== WHAT YOU HAVE TO DO ==
Only one stretch of the records below should be repeated. It starts with the line containing "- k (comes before" and goes on through the line containing "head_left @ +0", exactly as written.
[Opening ENTRIES SHOWN section]
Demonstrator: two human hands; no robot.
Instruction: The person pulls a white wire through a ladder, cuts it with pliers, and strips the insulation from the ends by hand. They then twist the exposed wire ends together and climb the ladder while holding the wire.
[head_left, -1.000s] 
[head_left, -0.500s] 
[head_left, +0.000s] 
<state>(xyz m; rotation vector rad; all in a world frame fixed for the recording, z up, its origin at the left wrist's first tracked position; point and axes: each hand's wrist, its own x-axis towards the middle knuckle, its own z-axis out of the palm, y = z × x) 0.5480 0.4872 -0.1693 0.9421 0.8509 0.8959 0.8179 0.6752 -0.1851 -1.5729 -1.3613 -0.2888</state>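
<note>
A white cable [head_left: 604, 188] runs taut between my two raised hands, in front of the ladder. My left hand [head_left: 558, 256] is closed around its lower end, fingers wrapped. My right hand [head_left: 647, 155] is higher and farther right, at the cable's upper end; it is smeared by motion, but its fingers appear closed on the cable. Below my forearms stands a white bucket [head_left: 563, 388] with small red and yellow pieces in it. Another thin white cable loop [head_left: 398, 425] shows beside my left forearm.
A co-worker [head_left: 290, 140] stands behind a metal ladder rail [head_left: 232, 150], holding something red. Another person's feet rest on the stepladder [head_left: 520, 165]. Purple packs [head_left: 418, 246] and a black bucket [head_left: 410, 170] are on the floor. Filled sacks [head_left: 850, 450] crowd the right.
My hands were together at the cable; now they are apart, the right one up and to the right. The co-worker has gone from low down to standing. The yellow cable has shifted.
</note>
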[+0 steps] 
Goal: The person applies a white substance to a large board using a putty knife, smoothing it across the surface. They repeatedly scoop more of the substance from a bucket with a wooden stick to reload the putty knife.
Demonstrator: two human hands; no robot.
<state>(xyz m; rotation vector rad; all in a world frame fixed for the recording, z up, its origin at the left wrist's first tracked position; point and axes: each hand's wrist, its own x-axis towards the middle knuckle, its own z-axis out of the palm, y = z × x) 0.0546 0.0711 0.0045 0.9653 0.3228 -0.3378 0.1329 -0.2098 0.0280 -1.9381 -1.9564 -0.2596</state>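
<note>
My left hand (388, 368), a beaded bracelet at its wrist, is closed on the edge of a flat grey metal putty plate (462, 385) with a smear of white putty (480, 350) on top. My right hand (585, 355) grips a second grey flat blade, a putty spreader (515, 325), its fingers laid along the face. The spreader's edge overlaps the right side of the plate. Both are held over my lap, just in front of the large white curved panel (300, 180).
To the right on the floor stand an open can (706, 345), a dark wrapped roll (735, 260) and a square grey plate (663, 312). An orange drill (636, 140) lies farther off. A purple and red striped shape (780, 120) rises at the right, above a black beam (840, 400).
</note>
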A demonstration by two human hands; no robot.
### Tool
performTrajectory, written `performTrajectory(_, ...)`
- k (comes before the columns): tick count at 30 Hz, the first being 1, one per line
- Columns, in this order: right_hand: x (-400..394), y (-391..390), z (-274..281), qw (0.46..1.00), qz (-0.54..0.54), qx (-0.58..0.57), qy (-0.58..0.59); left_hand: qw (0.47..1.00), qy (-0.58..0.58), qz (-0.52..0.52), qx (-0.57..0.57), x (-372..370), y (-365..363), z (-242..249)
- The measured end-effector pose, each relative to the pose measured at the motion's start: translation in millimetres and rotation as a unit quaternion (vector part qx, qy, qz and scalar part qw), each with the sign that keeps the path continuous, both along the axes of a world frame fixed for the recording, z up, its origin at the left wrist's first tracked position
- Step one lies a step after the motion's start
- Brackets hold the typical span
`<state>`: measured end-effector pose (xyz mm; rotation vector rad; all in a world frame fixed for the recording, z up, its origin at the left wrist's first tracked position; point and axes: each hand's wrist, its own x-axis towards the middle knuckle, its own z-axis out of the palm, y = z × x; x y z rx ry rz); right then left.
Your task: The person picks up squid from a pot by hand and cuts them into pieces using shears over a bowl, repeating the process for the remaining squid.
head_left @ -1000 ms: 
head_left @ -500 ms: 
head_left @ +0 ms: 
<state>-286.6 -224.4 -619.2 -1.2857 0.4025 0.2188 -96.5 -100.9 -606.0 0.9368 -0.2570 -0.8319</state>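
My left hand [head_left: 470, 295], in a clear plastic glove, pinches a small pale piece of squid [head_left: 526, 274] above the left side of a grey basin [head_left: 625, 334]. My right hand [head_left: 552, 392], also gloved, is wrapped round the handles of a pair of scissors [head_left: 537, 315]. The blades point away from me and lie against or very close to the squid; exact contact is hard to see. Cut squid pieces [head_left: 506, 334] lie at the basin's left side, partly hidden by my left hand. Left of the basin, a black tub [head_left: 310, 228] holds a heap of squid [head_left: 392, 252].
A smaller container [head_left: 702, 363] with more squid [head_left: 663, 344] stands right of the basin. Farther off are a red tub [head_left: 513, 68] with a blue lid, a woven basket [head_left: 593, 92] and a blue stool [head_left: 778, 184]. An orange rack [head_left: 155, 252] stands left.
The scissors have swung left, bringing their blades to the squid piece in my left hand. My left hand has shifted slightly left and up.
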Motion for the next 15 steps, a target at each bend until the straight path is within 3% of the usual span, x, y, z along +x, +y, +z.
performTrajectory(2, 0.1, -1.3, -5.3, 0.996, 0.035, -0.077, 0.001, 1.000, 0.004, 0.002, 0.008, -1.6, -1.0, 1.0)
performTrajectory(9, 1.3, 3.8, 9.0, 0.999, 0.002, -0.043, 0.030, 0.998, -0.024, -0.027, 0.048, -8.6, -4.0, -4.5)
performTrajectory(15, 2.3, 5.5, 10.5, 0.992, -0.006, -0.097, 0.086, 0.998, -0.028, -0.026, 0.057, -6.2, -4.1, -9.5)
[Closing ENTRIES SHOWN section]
== EXERCISE RESPONSE ==
- k (comes before the columns): tick count at 30 Hz, the first being 1, one per line
- Columns, in this order: right_hand: x (-400..394), y (-391..390), z (-274..281), qw (0.46..1.00), qz (-0.54..0.54), qx (-0.58..0.57), qy (-0.58..0.59); left_hand: qw (0.47..1.00), qy (-0.58..0.58), qz (-0.52..0.52), qx (-0.57..0.57), x (-372..370), y (-365..363), z (-242..249)
- The measured end-effector pose, each relative to the pose measured at the motion's start: translation in millimetres and rotation as a unit quaternion (vector part qx, qy, qz and scalar part qw), each with the sign that keeps the path continuous, both along the axes of a world frame fixed for the recording, z up, its origin at the left wrist's first tracked position
- Step one lies a step after the motion's start
- Brackets hold the typical span
`<state>`: measured end-effector pose (xyz mm; rotation vector rad; all in a world frame fixed for the recording, z up, its origin at the left wrist's first tracked position; point and axes: each hand's wrist, its own x-axis towards the middle knuckle, its own z-axis out of the palm, y = z × x; x y z rx ry rz); right then left.
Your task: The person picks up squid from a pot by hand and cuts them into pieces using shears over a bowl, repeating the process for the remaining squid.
head_left @ -1000 ms: 
head_left @ -500 ms: 
head_left @ +0 ms: 

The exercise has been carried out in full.